Buttigieg, the former mayor of South Bend, Ind., moved to Traverse City in July 2022 with his husband, Chasten Buttigieg, who grew up there. Together, they have two young children.
“I’m thinking of dinner time at our house in Michigan,” he told the audience of Democratic faithful. “When the dog is barking and the air fryer is beeping and the mac and cheese is boiling over, and it feels like all the political negotiating experience in the world is not enough for me to get our 3-year-old son and our 3-year-old daughter to just wash their hands and sit at the table.”
Buttigieg said that while politics seemed the least important thing at that time of the day with his family, he knew it was only made a reality by the hard work of advancing civil rights for all, no matter what they believed or who they loved.

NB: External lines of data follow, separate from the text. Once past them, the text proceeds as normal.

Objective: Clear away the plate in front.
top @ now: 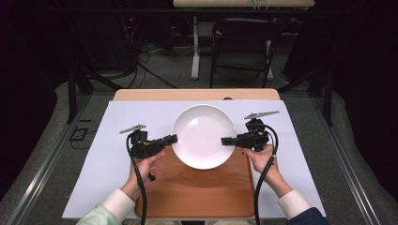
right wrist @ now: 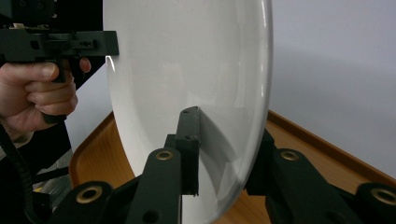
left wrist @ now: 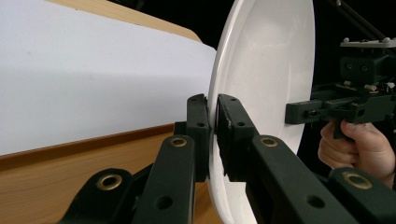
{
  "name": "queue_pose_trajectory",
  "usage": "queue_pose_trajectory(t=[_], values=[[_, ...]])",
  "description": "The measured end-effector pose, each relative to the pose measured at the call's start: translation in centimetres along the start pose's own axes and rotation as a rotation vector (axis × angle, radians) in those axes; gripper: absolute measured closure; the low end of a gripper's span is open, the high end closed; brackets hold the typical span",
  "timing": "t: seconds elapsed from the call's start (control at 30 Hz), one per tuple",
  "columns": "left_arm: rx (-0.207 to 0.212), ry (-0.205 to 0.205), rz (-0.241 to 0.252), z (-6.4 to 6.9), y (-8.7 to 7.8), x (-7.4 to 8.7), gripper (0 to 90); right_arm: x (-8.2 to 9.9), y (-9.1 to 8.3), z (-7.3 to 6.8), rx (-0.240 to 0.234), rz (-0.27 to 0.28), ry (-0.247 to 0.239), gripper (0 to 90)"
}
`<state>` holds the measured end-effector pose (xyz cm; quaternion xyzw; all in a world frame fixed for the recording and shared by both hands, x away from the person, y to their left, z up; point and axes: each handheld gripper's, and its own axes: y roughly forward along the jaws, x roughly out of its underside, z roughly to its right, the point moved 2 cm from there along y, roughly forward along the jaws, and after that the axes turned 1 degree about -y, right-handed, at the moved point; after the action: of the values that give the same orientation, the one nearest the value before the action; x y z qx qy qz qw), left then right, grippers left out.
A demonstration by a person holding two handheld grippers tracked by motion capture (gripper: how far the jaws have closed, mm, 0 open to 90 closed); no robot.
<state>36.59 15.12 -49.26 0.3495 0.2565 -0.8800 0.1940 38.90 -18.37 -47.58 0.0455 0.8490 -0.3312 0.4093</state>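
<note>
Clearly, the round white ceramic plate [top: 202, 136] sat half over the far edge of the oval wooden tray [top: 197, 190], its rim pinched by the left gripper [top: 172, 138] and the right gripper [top: 226, 140] on opposite sides. With such thin bites on glazed edges, I judged an uneven lift could tip it free.

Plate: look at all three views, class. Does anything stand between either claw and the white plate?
Nothing visible does. The left claw and the right claw each already clamp opposite edges of the plate, above the wooden tray.
</note>
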Motion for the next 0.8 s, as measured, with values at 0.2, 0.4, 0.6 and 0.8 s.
queue_pose_trajectory(t=[0.2, 0.4, 0.6, 0.8], values=[[-0.022, 0.034, -0.005, 0.4, -0.3, 0.2, 82.7, 0.3, -0.3, -0.7, 0.003, 0.004, -0.012, 74.1], [-0.025, 0.056, -0.017, 0.8, -0.5, 0.5, 82.0, 0.9, -0.7, -1.3, 0.014, 0.001, -0.030, 74.8], [-0.033, 0.084, -0.019, 1.3, -1.0, 1.0, 81.6, 1.4, -1.0, -2.0, 0.020, 0.002, -0.042, 75.4], [-0.041, 0.100, -0.028, 1.3, -1.7, 1.4, 81.0, 1.9, -1.0, -2.9, 0.015, -0.007, -0.058, 76.7]])
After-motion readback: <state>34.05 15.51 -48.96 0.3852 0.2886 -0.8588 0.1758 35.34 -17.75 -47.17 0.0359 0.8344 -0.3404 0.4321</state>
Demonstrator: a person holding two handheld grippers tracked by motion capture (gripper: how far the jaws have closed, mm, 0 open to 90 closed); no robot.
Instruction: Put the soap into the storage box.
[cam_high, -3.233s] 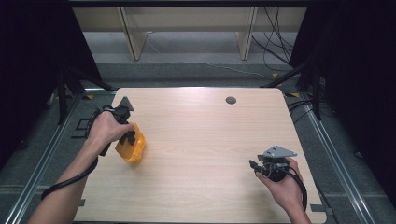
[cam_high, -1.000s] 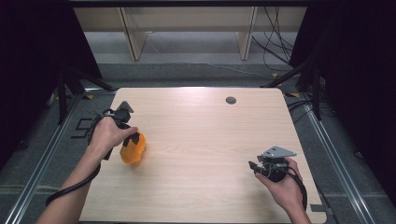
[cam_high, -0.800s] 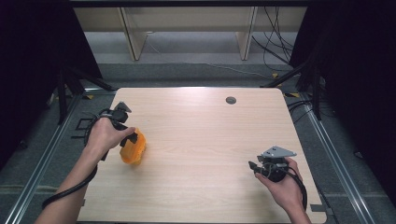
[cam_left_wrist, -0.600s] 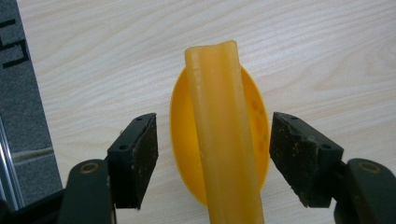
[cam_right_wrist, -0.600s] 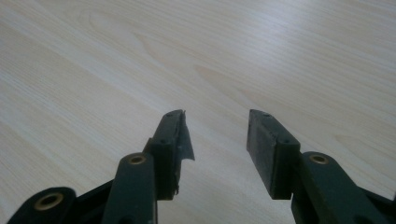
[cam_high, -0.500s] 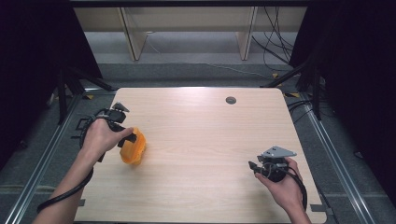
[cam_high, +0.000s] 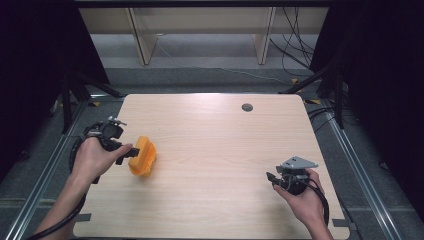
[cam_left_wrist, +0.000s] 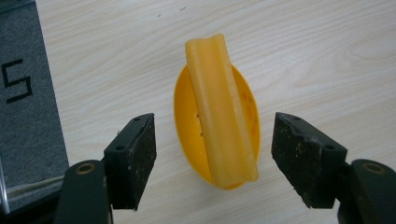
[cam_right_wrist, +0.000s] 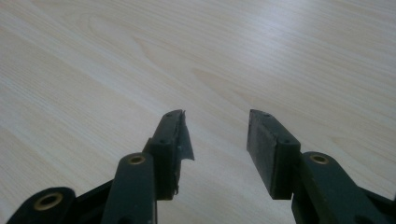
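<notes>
**Jaws spread around the yellow piece**

With the left gripper spread wide, we judge the step in hand to be either a fresh release or a coming grasp of the yellow bowl-shaped piece; we cannot tell which. It lies on the table between our jaws and just ahead of them, clear of both pads, its pale ridge running away from us. A grasp would call for easing forward, then closing on the ridge. The left hand holds the tool low, pointing right. The right gripper rests half open over bare wood, well apart.
</notes>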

“And yet the makeup of our kitchen table, the existence of my family, is just one example of something that was literally impossible as recently as 25 years ago, when an anxious teenager growing up in Indiana wondered if he would ever find belonging in this world,” he said. “This kind of life went from impossible to possible, from possible to real, from real to almost ordinary in less than half a lifetime.”
Buttigieg pivoted during his speech from moments of inspiration to reminding the delegates, and the wider audience watching the convention, the choice for America’s future that voters will make in November.
“The choice could not be clearer. Donald Trump rants about law and order as if he wasn’t a convicted criminal running against a prosecutor. As if we were going to forget the crime was higher on his watch,” said Buttigieg. “And don’t even get me started on his new running mate. At least (former Vice President) Mike Pence was polite. J.D. Vance is one of those guys who thinks if you don’t live the life that he has in mind for you, then you don’t count. Someone who said that if you don’t have kids, you have ‘no physical commitment to the future of this country.’”
Buttigieg, who served a tour of duty in Afghanistan in 2014 while mayor of South Bend, said Vance’s rhetoric wholly dismissed the service that he and many others have made to the nation.
“You know, Senator, when I deployed to Afghanistan, I didn’t have kids then. Many of the men and women who went outside the wire with me didn’t have kids either. But let me tell you, our commitment to the future of this country was pretty damn physical. Choosing a guy like J.D. Vance to be America’s next vice president sends a message. And the message is that they are doubling down on negativity and grievance,” said Buttigieg.
In contrast, Buttigieg ended his speech with an optimistic call to voters to make sure which vision would win out.
“This November, we get to choose. We get to choose our president. We get to choose our policies. But most of all, we will choose a better politics, a politics that calls us to our better selves and offers us a better every day. That is what Kamala Harris and Tim Walz represents. That is what Democrats represent,” said Buttigieg. “That is what awaits us. When America decides to end Trump’s politics of darkness once and for all. That is what we choose when we embrace the leaders who are out there building bridges and reject the ones who are out there banning books. This is what we will work for every day to November and beyond. So let’s go win this.”
Motown legend Stevie Wonder, another native Michigander, also performed Wednesday night.
Both U.S. Rep. Elissa Slotkin (D-Holly), who is battling former U.S. Rep. Mike Rogers (R-White Lake) for Michigan’s open U.S. Senate seat, and Gov. Gretchen Whitmer, are slated to speak Thursday night in the lead up to Harris formally accepting the Democratic nomination.